Received-SPF: pass (google.com: best guess record for domain of linux-kernel-owner@vger.kernel.org designates 209.132.180.67 as permitted sender) client-ip=209.132.180.67;
Date:   Tue, 24 Mar 2020 11:23:42 +0000
From:   Mel Gorman <mgorman@techsingularity.net>
To:     Vincent Guittot <vincent.guittot@linaro.org>
Cc:     Ingo Molnar <mingo@kernel.org>,
        Peter Zijlstra <peterz@infradead.org>,
        Valentin Schneider <valentin.schneider@arm.com>,
        Phil Auld <pauld@redhat.com>,
        LKML <linux-kernel@vger.kernel.org>
Subject: Re: [PATCH 4/4] sched/fair: Track possibly overloaded domains and
 abort a scan if necessary
Message-ID: <20200324112342.GH3818@techsingularity.net>
References: <20200320151245.21152-1-mgorman@techsingularity.net>
 <20200320151245.21152-5-mgorman@techsingularity.net>
 <CAKfTPtAUuO1Jp6P73gAiP+g5iLTx16UeBgBjm_5zjFxwiBD9=Q@mail.gmail.com>
 <20200320164432.GE3818@techsingularity.net>
 <CAKfTPtBixZKDES_i3Lnsj1eAa_kVi-zHv-0uE8uTsKOBcjmkYg@mail.gmail.com>
 <20200320174304.GF3818@techsingularity.net>
 <CAKfTPtBQ5Y5CAtbJ2YSVxFtQWUVsdxTLjz+NxTHcLj-UnAQWqg@mail.gmail.com>
MIME-Version: 1.0
Content-Type: text/plain; charset=iso-8859-15
Content-Disposition: inline
In-Reply-To: <CAKfTPtBQ5Y5CAtbJ2YSVxFtQWUVsdxTLjz+NxTHcLj-UnAQWqg@mail.gmail.com>
User-Agent: Mutt/1.10.1 (2018-07-13)
Sender: linux-kernel-owner@vger.kernel.org
Precedence: bulk

On Tue, Mar 24, 2020 at 11:35:08AM +0100, Vincent Guittot wrote:
> > > > It's connected to nohz balancing and I didn't see how I could use that
> > > > for detecting overload. Also, I don't think it ever can be larger than
> > > > the sd weight and overload is based on the number of running tasks being
> > > > greater than the number of available CPUs. Did I miss something obvious?
> > >
> > > IIUC you try to estimate if there is a chance to find an idle cpu
> > > before starting the loop and scanning the domain and abort early if
> > > the possibility is low.
> > >
> > > if nr_busy_cpus equals to sd->span_weight it means that there is no
> > > free cpu so there is no need to scan
> > >
> >
> > Ok, I see what you are getting at but I worry there are multiple
> > problems there. First, the nr_busy_cpus is decremented only when a CPU
> > is entering idle with the tick stopped. If nohz is disabled then this
> > breaks, no? Secondly, a CPU can be idle but the tick not stopped if
> 
> But this can be changed if that make the statistic useful
> 

Hmm, for all cases to track number of running tasks, I think that would
end up being too costly because of the shared cache line.

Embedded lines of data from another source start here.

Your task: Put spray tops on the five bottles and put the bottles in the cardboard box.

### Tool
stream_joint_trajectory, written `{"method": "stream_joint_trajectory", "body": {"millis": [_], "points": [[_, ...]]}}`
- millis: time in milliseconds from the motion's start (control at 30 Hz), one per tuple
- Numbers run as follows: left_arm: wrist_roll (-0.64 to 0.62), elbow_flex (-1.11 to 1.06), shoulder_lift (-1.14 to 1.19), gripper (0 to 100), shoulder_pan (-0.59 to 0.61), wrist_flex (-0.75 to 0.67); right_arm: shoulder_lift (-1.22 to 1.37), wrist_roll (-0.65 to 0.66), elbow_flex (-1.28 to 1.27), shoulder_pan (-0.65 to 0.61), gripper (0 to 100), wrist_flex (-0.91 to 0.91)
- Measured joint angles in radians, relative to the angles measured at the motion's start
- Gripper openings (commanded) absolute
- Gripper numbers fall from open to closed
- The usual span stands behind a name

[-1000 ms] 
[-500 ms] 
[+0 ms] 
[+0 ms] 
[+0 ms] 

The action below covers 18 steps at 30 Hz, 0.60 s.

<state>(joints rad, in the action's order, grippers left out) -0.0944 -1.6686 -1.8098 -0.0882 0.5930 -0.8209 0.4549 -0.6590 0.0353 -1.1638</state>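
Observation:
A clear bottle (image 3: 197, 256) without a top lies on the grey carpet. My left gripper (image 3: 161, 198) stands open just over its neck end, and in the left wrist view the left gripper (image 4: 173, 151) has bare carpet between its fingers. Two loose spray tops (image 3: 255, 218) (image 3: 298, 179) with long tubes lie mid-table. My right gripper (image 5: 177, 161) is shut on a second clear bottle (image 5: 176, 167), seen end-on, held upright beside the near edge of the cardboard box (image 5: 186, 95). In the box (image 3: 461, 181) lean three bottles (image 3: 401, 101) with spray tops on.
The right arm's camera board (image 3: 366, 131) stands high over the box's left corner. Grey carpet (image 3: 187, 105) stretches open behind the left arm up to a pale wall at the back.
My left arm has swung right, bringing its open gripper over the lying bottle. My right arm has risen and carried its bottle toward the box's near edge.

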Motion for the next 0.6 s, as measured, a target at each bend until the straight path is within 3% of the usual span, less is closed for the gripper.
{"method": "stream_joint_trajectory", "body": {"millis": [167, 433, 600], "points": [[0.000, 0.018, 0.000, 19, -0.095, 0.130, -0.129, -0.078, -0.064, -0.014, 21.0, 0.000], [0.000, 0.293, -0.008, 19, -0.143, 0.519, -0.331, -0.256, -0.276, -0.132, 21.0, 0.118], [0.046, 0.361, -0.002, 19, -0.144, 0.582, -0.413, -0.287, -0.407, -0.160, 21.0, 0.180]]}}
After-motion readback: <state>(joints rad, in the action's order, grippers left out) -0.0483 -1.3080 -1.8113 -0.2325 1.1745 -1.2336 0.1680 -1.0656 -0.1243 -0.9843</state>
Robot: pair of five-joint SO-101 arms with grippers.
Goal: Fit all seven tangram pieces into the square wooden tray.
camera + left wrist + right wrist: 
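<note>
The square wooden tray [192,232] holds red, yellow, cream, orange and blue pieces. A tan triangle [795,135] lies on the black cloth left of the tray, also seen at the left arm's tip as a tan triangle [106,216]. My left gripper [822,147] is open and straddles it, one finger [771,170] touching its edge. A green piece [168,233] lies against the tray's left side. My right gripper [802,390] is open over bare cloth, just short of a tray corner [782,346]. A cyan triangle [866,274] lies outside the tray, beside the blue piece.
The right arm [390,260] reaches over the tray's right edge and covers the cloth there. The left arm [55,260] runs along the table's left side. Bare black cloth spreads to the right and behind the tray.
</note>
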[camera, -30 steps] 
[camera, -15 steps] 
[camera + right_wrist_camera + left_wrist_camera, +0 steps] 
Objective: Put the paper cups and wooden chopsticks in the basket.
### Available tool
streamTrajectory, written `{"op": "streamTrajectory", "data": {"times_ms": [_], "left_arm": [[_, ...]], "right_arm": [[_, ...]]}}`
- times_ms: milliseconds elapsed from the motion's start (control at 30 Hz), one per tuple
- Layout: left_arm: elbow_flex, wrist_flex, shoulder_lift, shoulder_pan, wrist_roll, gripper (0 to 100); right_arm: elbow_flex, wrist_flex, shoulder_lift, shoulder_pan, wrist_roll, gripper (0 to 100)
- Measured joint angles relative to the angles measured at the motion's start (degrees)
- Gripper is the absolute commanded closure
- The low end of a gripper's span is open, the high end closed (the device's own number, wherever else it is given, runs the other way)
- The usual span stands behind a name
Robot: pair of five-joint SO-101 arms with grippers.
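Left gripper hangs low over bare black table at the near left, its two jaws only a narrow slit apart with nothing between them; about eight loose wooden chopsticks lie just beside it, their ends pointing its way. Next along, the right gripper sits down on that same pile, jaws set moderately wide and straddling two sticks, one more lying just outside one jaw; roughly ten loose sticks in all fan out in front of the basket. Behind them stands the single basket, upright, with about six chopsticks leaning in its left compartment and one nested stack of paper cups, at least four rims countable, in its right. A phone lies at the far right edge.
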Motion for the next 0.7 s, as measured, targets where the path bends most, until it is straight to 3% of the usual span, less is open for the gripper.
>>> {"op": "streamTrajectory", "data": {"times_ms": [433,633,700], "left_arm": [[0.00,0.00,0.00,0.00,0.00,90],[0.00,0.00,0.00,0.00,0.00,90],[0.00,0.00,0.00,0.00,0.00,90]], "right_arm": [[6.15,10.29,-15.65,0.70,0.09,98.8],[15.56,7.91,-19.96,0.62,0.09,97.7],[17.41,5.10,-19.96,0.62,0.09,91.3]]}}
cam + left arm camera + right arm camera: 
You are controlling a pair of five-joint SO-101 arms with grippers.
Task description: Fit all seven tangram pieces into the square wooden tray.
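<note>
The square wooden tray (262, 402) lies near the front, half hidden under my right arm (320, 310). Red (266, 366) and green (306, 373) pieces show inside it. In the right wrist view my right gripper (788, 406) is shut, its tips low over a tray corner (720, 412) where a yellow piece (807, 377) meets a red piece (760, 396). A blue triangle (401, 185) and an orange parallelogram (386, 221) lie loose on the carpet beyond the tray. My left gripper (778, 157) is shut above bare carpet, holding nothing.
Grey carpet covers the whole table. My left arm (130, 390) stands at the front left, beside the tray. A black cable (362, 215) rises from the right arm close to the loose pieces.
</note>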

> > __tick_nohz_idle_stop_tick knows there is an event in the near future
> > so using busy_cpus, we potentially miss a sibling that was adequate
> > for running a task. Finally, the threshold for cutting off the search
> > entirely seems low. The patch marks a domain as overloaded if there are
> > twice as many running tasks as runqueues scanned. In that scenario, even
> > if tasks are rapidly switching between busy/idle, it's still unlikely
> > the task will go idle. When cutting off at just the fully-busy mark, we
> > could miss a CPU that is going idle, almost idle or is running SCHED_IDLE
> > tasks where are acceptable target candidates for select_idle_sibling. I
> > think there are too many cases where nr_busy_cpus are problematic to
> > make it a good alternative.
> 
> I don't really like this patch because it adds yet another metrics and
> yet another feature which is set true by default. Also the current
> proposal seems a bit fragile because it uses an arbitrary ratio of 2
> on an arbitrary number of CPUs. This threshold probably works in your
> case and your system but probably not for others and the threshold
> really looks like a heuristic that works for you but without any real
> meaning.
> 

I have to admit that is a possibility. The really interesting case for
other people is the transition from almost-fully-busy -> fully-busy ->
overloaded because the optimal amount to search changes at those points.
It's a minefield of hitting a regression somewhere whether you search
too much or too little.

It also can be somewhat problematic when there are multiple small llc
caches per numa node. In that case a "full" search is still a small number
of CPUs and premature cutoff can be hurtful. It eventually showed up when
enough tests ran for long enough.

> Then, the update is done at each and every task wake up and by all
> CPUs in the LLC.

I avoided that by only doing the write when there is a state transition.
set_sd_overloaded() does not write if it's already marked overloaded.

> It means that the same variable is updated
> simultaneously by all CPUs: one CPU can set it and the next one might
> clear it immediately because they haven't scanned the same CPUs.

That is possible.

> At
> the end, 2 threads waking up simultaneously on different CPUS, might
> end up using 2 different policy without any other reason than a random
> ordering.
> 

True, but I did not feel the race was extremely damaging because it
happens once per transition for up to sd_weight-1 unlucky tasks. The same
is true for the test for idle cores where multiple tasks can search for
an idle core unnecessarily. Now the search for an idle core can actually
cache one idle candidate it finds. It's a straight-forward patch but it
hurts the fast path when the domain has spare capacity and similar to
the overloaded state, we cannot detect spare capacity in advance.

> I agree that the concept of detecting that a LLC domain is overloaded
> can be useful to decide to skip searching for an idle cpu but this
> proposal seems to be not really generic
> 

Ok, I can dump the patch and think of something else.

Thanks for the review!

-- 
Mel Gorman
SUSE Labs